Dejan Kostic (Link to Full CV)


Dejan Kostic
Chair Professor of Internetworking at the KTH Royal Institute of Technology. Associated with the Connected Intelligence unit of RISE (Research Institutes of Sweden), and a Wallenberg AI, Autonomous Systems and Software Program (WASP) faculty member. Main research interests are: Distributed Systems, Computer Networks, Operating Systems, and Mobile Computing.

News:

  • Community Award at NSDI '22 for our Packet Order Matters! paper! Also in the news at KTH EECS and Ericcson.
  • RedN is in the news at TechXplore!, and HPCWire.
  • Best Paper Award at SOSP 2021 for our LineFS paper! Also in the News at KTH EECS.
  • Google Ph.D. Fellowship (2021) for Alireza Farshin!
  • PacketMill is in the news in the Ericsson Blog., our load-balancing work (RSS++, Cheetah, and CrossRSS) is in the news at KTH EECS, and CacheDirector is in the news (TechXplore, Ericsson, KTH, KTH EECS).
  • Metron is in the news! ACM TechNews, PHYS.ORG, and KTH.
  • Open positions

    I am completing the recruiting process for Multiple FPGA research engineers within my European Research Council (ERC) Consolidator Project ULTRA (ERC is the flagship funding agency in Europe, and is funding this project with 2 M EUR). I am also seeking applications for the Multiple Postdoc positions in Networked Systems for Machine Learning.

    In this project we want to dramatically change the way Internet Services are constructed. We have already started to achieve significant gains in efficiency (about 7x), that come with substantial improvements in bandwidth (reaching and exceeding 100-Gbps with commodity server hardware) and latency (low and with low variance). As you can imagine, having services like this is crucial for the society. You can get a more detailed view of the type of work we do by looking at our Metron NSDI '18, Kurma SOCC '18, RSS++ CoNEXT '19, Cheetah NSDI '20, PacketMill ASPLOS '21, Packet Order Matters! NSDI '22 papers. More info is available in the text below, and especially, at the ULTRA project blog.

    Research

    My recent focus is on using machine learning for systems, and building systems for machine learning. One key example is our project on Scalable Federated Learning (SFL). This project aims to develop a highly scalable, flexible, extensible, distributed federated machine learning approach that can directly benefit public health and wellness.

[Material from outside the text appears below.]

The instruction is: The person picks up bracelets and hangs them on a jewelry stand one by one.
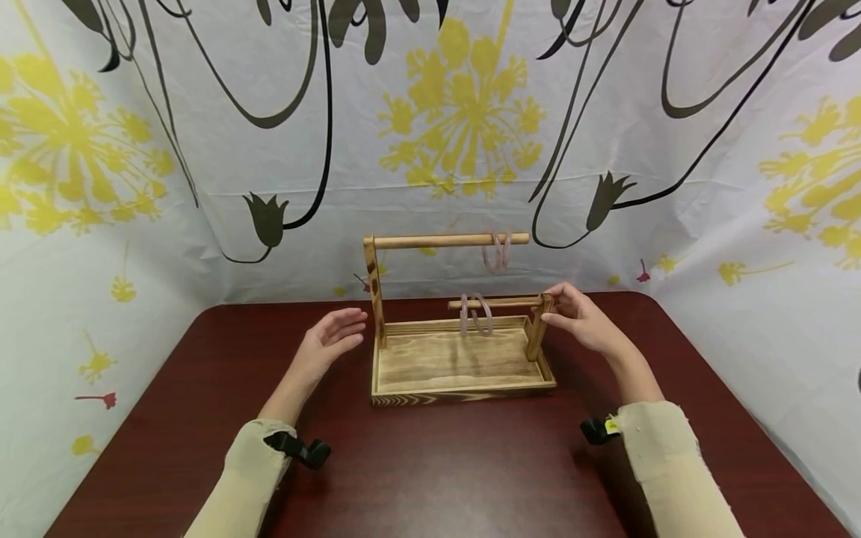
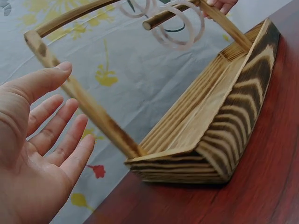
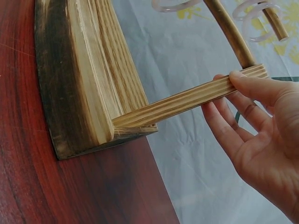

More details are available in the SFL blog. In our recent CFD paper we demonstrate our ability to perform dropout on image recognition models using coding theory (e.g., using Gold codes), resulting in more than 2X network bandwidth savings when used for Federated Learning. Our DeepGANTT IPSN '23 paper demonstrates our ability to apply transformers to graph neural networks for scaling up an IoT scheduling problem 10X beyond what a constraint optimization solver can solve in a reasonable time.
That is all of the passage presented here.